Why use a database instead of just saving your data to disk?

Why use a database instead of just saving your data to disk?

You can look up data from a database relatively rapidly. Databases are fault-tolerant. Databases can handle very large data sets. Databases are concurrent; multiple users can use them at the same time without corrupting the data.

When would it make sense not to use a database system?

if not needed for the user as it can cast a huge amount and overheads of purchasing the database and maintaining it. then it make a sense not to use database system.

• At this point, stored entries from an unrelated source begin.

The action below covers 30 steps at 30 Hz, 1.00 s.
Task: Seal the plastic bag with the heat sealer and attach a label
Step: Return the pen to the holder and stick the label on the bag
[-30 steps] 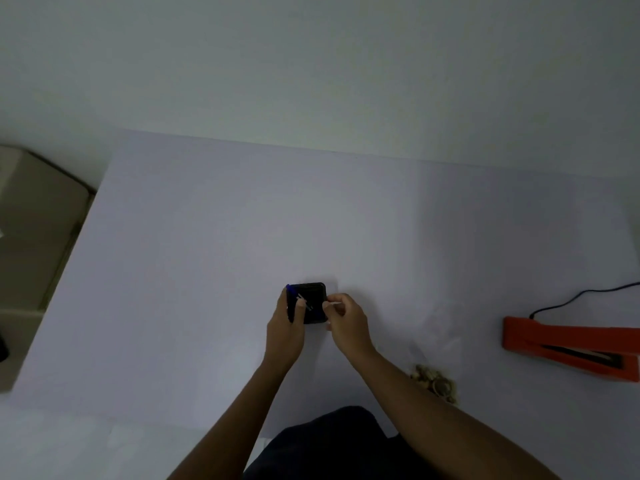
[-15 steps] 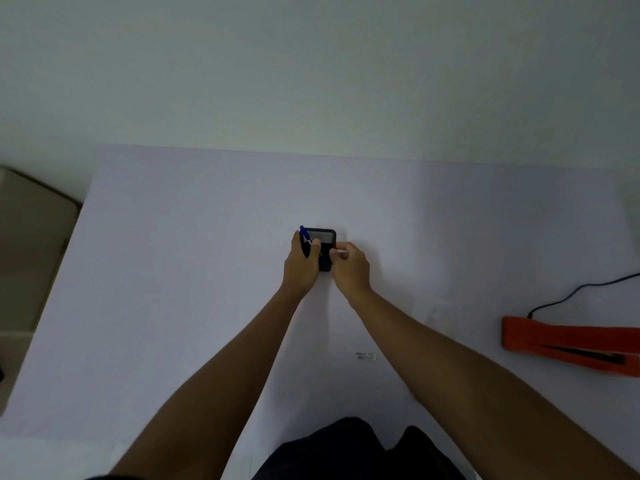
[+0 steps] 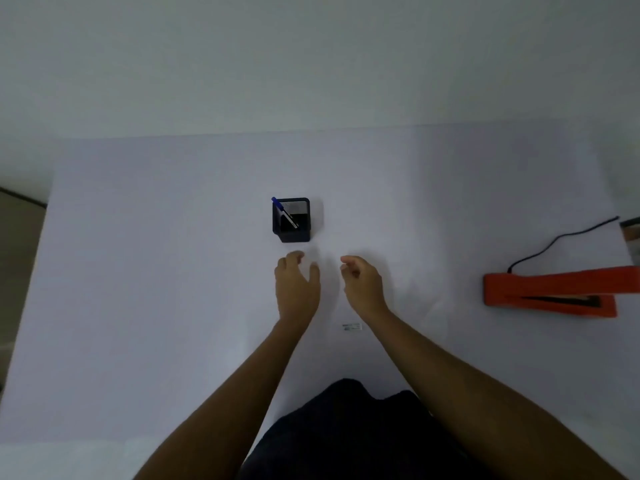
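Both hands hover empty over the white table point(image 3: 138, 271), the left hand point(image 3: 297, 289) loosely spread and the right hand point(image 3: 362, 284) loosely curled, with the small label point(image 3: 352, 327) lying crosswise just behind the right wrist and the orange heat sealer point(image 3: 550, 291) well off to the right; no plastic bag is discernible.

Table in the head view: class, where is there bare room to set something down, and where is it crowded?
Free: the wide stretch of table left of the pen holder, and the strip between the right hand and the heat sealer. Crowded: around the left hand, the holder and the small label.
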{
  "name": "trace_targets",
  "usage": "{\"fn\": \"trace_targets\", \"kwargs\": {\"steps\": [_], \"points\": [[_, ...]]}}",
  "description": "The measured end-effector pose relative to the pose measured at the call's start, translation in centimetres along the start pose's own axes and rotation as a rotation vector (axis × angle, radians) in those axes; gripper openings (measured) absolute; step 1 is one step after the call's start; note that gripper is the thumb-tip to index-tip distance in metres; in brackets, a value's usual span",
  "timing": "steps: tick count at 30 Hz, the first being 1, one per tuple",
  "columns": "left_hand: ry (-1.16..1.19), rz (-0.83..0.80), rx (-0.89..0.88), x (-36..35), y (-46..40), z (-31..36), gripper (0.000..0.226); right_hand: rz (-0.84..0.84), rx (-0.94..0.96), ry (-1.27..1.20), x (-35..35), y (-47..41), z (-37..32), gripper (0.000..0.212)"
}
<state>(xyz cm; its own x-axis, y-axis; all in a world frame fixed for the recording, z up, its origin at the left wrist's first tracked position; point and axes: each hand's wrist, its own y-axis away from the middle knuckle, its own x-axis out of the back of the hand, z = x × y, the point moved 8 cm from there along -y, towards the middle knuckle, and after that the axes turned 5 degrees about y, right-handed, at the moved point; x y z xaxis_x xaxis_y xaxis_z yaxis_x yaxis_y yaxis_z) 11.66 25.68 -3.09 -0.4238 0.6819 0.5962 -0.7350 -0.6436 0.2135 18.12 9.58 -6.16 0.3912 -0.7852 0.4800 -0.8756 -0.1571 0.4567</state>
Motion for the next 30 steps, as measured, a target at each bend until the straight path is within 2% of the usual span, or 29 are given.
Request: {"fn": "trace_targets", "kwargs": {"steps": [4,8,16,26,30], "points": [[0.019,-0.288,0.022,-4.7,5.9,-2.8,0.009,0.044,-0.071,-0.035,1.9,4.6,6.1,0.024],[-0.052,-0.377,0.042,-7.2,9.3,-4.4,0.015,0.064,-0.115,-0.019,2.8,7.7,9.8,0.026],[-0.253,-0.344,-0.042,-9.5,10.8,-3.6,0.039,0.119,-0.072,-0.024,3.1,9.4,11.9,0.026],[-0.236,-0.34,-0.016,-9.6,10.6,-3.8,0.01,0.159,-0.09,-0.09,2.8,9.5,12.7,0.026],[-0.223,-0.343,-0.018,-9.5,10.4,-4.0,0.009,0.122,-0.082,-0.122,2.2,9.5,12.2,0.029]]}}
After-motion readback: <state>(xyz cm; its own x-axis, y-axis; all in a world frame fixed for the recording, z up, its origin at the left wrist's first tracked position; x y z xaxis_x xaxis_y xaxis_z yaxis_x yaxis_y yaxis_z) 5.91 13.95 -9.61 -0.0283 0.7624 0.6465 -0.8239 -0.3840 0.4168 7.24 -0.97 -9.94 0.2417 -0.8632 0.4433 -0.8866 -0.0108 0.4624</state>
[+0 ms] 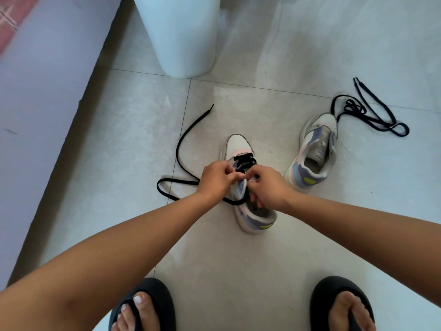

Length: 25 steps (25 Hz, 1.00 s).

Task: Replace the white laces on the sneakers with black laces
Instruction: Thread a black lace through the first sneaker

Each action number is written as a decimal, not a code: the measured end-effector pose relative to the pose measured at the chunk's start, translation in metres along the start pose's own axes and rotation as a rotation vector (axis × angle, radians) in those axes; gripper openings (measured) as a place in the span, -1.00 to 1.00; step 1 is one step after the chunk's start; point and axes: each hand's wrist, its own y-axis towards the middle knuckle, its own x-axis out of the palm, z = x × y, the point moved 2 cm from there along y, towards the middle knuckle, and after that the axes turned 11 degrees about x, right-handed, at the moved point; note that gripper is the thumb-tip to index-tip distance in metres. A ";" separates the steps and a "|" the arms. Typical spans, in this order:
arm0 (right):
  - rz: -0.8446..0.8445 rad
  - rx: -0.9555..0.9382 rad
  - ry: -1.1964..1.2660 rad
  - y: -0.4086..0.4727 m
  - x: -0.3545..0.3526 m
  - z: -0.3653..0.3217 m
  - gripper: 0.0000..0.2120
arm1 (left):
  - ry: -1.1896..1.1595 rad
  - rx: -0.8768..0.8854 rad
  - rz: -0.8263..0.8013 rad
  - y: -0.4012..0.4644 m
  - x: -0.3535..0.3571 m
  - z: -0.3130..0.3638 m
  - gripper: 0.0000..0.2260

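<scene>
The fingers (pixel 235 176) of the left hand (pixel 216 179) are curled tight, pinching at the eyelet edge of the near sneaker (pixel 248 187); whether they hold the lace itself there cannot be told. The right hand (pixel 268 187) has its fingers curled round the opposite eyelet flap and tongue area, thumb meeting the left hand's over the middle of the shoe. A black lace (pixel 181 149) already crosses the lowest eyelets near the toe; its free length runs out at nine o'clock from the hands, loops on the floor (pixel 143 115) and ends toward eleven o'clock. The second sneaker (pixel 315 151), unlaced, stands at two o'clock, with a small tongue label too blurred to read. Beyond its toe lies another black lace (pixel 372 115) in a loose tangle. A white bin (pixel 181 39) stands at twelve o'clock. Black sandals (pixel 152 304) are at six o'clock.
</scene>
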 end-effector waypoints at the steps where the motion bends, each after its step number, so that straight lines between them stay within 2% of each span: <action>1: -0.050 0.023 0.082 0.001 0.000 0.002 -0.81 | -0.003 0.025 -0.009 -0.003 0.000 0.001 -0.83; 4: -0.184 0.076 0.141 0.004 0.001 0.004 -0.79 | 0.104 0.150 -0.065 -0.009 -0.001 -0.006 -0.89; 6: -0.197 0.069 0.090 0.004 0.005 0.005 -0.81 | 0.251 0.318 -0.061 -0.015 -0.001 -0.007 -0.85; 8: -0.093 0.004 0.007 0.004 0.006 0.003 -0.81 | 0.448 0.498 0.098 -0.022 0.001 -0.005 -0.79; 10: 0.047 -0.108 -0.140 0.003 0.006 0.000 -0.81 | 0.583 0.542 0.203 -0.033 0.005 -0.002 -0.73; 11: 0.101 -0.149 -0.223 0.001 0.006 -0.002 -0.81 | 0.571 0.462 0.133 -0.040 0.008 0.004 -0.73; 14: 0.162 -0.222 -0.482 -0.004 0.005 -0.006 -0.86 | 0.488 0.066 -0.120 -0.046 0.018 0.005 -0.74; 15: 0.171 -0.247 -0.583 -0.005 0.003 -0.009 -0.86 | 0.534 0.026 -0.142 -0.043 0.021 0.002 -0.70; 17: 0.175 -0.303 -0.765 -0.008 -0.004 -0.009 -0.80 | 0.621 -0.002 -0.142 -0.038 0.022 0.005 -0.65; 19: 0.174 -0.421 -0.975 -0.020 -0.017 -0.002 -0.71 | 0.677 0.013 -0.142 -0.037 0.020 0.008 -0.68; 21: 0.251 -0.754 -1.095 -0.039 -0.037 0.016 -0.63 | 0.744 0.033 -0.197 -0.036 0.018 0.011 -0.75; 23: 0.108 -0.719 -1.305 -0.064 -0.054 0.054 -0.66 | 0.739 0.022 -0.210 -0.035 0.016 0.013 -0.76; 25: 0.109 -0.614 -1.393 -0.052 -0.053 0.148 -0.70 | 0.719 -0.012 -0.191 -0.032 0.013 0.013 -0.76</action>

What was the first video game to have save files?

The Legend of Zelda
The Legend of Zelda was the first ever game to allow saving on console. In recent consoles, which use disc-based media for storing games, saved games are stored in other ways, such as by use of memory cards or internal hard drives on the game machine itself.

Is SQL used in gaming?

Online games almost always use SQL on the back end for the persistent world, player accounts, etc. (Though there are exceptions.) Single player games or games with no persistent world almost universally do nothing with relational databases at all (although again, there are exceptions, often involving SQLite.)

How to choose how to store game data?

On the client side, you might store cached data about other players in a non-relational database (as mentioned above). On the server side, you’re storing all game data in a relational database to persist it. And then again on the client side you’re probably storing log data, configuration data, etc. in XML/flat files for easier accessibility.

How to choose how to store data in a database?

Ultimately you don’t want your data to be coupled too tightly to any product or file type. It’s ultimately best if you can store stock data (levels, enemies, etc.) in some kind of abstract format (tab delimited files, XML, etc.) that you can easily parse and store in a database/file system at compile or load time.

Do you need a database for online games?

If you’re talking about games with an online component, though, that would be crazy. Go the database route and save yourself the headache. Let the server manage all of your data using a back-end cluster. Hope some of this feedback helps.

How to store game type data in Unity?

For the online game we used a MySQL database each time the player loaded the game, they would download the database (JSON setup) and we would parse it on the client side and it would be good to go. However for an offline RPG I don’t have the luxury of storing my game type data online.